- _EXERCISE DESCRIPTION_
An image-free reproduction of the data below is needed: print it exactly.
[Start of Attachment]
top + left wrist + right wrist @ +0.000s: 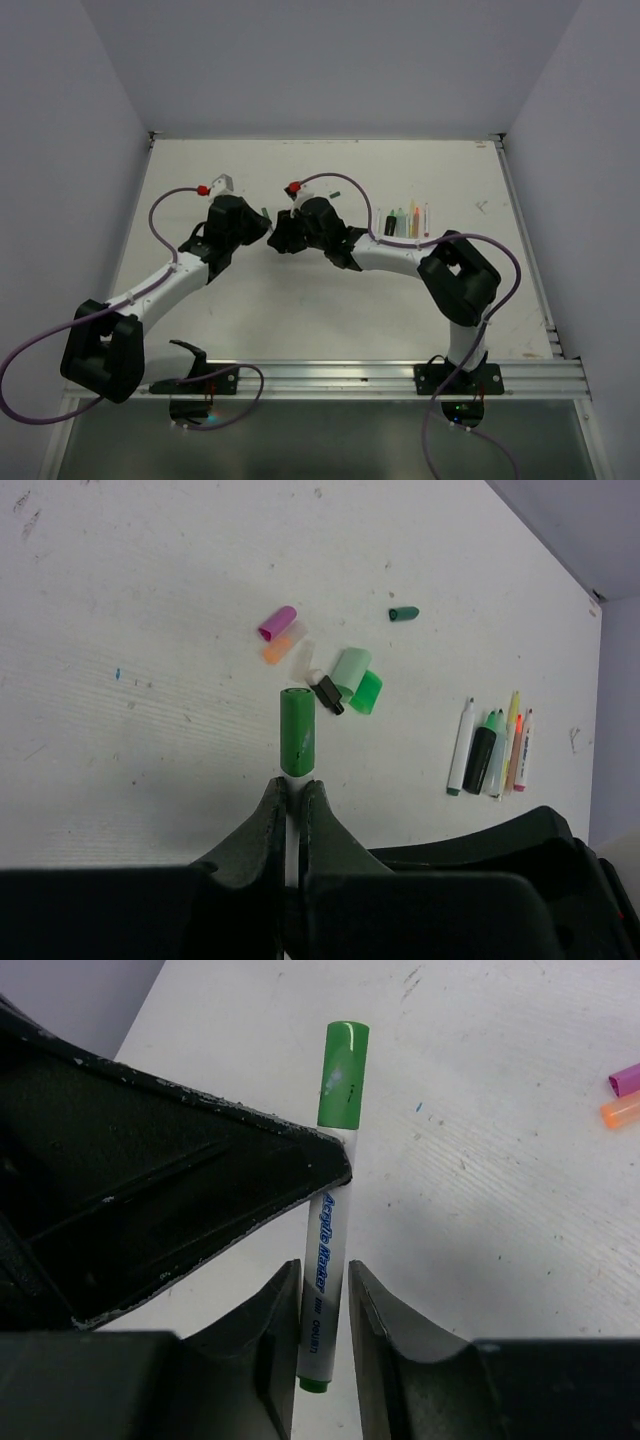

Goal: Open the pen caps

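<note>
Two grippers meet on one marker. The left gripper (293,790) is clenched on the white barrel of the marker (325,1230). Its fingers are pressed together just behind the green cap (297,732), which sits fully on the marker's end and sticks out past the fingertips. The right gripper (325,1290) takes the opposite end of the same barrel, with one jaw on each side near the small green tail plug. The gap between the jaws is barely wider than the barrel. One finger seems to touch it, but the pictures do not settle whether the jaws are truly pinching.

In the left wrist view, several loose caps lie on the white table (120,630) beyond the marker's capped end. Just past the cap tip are a black cap (328,695), a pale green cap (351,670) and a bright green cap (367,692), huddled together. A little farther from the marker and to the left of that group, an orange cap (274,650) and a pink cap (277,623) lie side by side. A dark green cap (404,613) rests alone, farther off again and to the right. Well to the right of the marker, a row of pens (490,750) lies parallel and close together, none of them touching the marker.
</note>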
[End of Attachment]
- _FINISHED TASK_
top + left wrist + right wrist @ +0.000s: 

Goal: Open the pen caps

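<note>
Two grippers meet on one marker. The left gripper (293,790) is clenched on the white barrel of the marker (325,1230). Its fingers are pressed together just behind the green cap (297,732), which sits fully on the marker's end and sticks out past the fingertips. The right gripper (325,1290) takes the opposite end of the same barrel, with one jaw on each side near the small green tail plug. The gap between the jaws is barely wider than the barrel. One finger seems to touch it, but the pictures do not settle whether the jaws are truly pinching.

In the left wrist view, several loose caps lie on the white table (120,630) beyond the marker's capped end. Just past the cap tip are a black cap (328,695), a pale green cap (351,670) and a bright green cap (367,692), huddled together. A little farther from the marker and to the left of that group, an orange cap (274,650) and a pink cap (277,623) lie side by side. A dark green cap (404,613) rests alone, farther off again and to the right. Well to the right of the marker, a row of pens (490,750) lies parallel and close together, none of them touching the marker.
</note>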

This completes the answer.